--- PROBLEM REQUIREMENTS ---
Work out how many lines in the records below include the string "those", and reply with that number alone.

[Extracted records]
■ ■ ■
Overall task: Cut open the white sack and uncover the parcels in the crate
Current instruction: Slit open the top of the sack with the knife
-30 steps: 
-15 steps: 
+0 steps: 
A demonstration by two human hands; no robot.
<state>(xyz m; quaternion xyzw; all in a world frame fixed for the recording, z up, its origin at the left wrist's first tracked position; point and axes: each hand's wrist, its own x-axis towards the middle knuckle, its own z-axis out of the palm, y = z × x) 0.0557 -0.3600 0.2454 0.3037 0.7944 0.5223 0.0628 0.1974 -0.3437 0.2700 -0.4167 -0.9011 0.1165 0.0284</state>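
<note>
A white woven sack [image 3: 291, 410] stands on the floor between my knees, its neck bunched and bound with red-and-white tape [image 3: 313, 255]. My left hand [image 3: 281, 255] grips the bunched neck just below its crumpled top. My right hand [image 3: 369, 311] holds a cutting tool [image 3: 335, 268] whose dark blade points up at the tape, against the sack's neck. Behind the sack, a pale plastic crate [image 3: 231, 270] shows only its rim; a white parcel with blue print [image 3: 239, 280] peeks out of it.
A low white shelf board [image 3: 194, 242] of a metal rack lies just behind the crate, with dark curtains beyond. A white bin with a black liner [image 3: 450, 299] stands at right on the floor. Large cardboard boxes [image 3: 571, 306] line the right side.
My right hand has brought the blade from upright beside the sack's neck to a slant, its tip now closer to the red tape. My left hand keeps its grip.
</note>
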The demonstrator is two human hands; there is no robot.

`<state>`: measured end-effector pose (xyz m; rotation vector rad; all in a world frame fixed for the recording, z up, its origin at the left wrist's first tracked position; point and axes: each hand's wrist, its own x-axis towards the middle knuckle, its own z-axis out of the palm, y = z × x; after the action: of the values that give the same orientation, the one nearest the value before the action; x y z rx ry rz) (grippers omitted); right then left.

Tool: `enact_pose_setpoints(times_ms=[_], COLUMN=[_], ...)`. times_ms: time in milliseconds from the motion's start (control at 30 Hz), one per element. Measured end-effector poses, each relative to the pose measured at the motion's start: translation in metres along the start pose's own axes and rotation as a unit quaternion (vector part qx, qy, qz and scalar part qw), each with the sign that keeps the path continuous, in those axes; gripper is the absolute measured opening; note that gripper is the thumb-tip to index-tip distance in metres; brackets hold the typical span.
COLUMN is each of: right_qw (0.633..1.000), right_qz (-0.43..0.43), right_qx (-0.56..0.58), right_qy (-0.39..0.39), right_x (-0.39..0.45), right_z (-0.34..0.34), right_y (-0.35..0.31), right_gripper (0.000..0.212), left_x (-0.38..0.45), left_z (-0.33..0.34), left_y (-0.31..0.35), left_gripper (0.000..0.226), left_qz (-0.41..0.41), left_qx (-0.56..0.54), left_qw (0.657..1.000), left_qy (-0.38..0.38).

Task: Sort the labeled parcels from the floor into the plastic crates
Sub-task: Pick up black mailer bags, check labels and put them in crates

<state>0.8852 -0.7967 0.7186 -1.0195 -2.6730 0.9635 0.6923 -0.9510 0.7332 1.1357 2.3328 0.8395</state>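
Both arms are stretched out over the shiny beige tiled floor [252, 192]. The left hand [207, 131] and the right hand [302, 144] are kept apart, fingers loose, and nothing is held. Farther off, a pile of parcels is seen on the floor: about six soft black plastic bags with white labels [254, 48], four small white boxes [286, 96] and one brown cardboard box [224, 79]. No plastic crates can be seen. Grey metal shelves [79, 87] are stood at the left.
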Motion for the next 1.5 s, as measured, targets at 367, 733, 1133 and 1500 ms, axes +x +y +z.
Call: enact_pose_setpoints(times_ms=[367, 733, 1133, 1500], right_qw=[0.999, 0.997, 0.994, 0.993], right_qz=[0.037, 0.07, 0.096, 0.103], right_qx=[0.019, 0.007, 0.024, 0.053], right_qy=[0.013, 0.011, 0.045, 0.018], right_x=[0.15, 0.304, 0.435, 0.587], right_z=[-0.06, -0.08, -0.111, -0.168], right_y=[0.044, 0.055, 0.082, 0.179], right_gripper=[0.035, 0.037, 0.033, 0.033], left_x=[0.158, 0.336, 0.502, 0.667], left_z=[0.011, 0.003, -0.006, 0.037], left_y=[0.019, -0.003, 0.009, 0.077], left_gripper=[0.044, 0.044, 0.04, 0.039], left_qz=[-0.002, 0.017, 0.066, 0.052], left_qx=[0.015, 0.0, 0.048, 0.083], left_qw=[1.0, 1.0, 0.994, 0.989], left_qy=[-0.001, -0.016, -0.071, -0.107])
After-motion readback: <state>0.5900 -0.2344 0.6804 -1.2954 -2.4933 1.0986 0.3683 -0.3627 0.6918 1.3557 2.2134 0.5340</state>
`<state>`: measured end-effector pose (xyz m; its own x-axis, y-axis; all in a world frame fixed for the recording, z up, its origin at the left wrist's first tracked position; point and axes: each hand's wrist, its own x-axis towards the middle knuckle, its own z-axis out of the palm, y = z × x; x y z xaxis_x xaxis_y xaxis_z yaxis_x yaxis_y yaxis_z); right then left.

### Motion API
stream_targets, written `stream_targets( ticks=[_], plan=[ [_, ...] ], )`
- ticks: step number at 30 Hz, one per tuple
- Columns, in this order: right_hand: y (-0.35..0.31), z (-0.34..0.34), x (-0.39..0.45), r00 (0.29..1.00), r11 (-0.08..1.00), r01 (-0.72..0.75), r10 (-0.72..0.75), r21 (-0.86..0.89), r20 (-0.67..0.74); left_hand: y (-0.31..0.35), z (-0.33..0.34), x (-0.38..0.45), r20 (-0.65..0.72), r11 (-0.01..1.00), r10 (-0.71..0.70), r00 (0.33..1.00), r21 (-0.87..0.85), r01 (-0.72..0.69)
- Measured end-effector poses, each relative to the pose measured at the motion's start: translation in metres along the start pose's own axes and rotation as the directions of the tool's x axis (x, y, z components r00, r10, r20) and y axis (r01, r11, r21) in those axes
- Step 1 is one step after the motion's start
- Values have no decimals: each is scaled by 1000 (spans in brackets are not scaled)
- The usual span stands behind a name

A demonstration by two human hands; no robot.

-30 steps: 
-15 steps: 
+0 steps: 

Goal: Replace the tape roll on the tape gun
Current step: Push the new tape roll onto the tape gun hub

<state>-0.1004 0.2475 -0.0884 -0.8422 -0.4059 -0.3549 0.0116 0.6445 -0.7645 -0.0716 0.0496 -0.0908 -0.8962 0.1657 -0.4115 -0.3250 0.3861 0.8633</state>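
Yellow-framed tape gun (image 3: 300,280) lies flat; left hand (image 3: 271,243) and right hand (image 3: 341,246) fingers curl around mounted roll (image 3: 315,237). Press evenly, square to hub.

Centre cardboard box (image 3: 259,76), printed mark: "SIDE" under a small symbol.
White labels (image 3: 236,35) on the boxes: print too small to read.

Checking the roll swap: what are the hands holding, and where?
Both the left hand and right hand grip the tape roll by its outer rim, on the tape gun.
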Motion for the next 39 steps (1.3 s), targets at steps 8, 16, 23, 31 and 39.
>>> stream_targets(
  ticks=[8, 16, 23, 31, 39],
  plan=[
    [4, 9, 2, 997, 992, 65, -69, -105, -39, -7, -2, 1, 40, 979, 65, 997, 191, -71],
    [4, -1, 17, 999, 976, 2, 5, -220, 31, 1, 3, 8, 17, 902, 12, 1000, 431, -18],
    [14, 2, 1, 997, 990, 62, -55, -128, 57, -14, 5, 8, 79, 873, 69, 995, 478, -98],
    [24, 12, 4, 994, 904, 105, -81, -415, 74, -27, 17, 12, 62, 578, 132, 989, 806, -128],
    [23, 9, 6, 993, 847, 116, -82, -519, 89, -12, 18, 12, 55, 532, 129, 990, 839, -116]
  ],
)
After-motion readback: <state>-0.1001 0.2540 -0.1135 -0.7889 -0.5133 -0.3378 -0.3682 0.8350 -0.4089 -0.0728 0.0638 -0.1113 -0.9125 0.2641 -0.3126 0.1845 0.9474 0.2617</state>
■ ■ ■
--- REPLY ---
2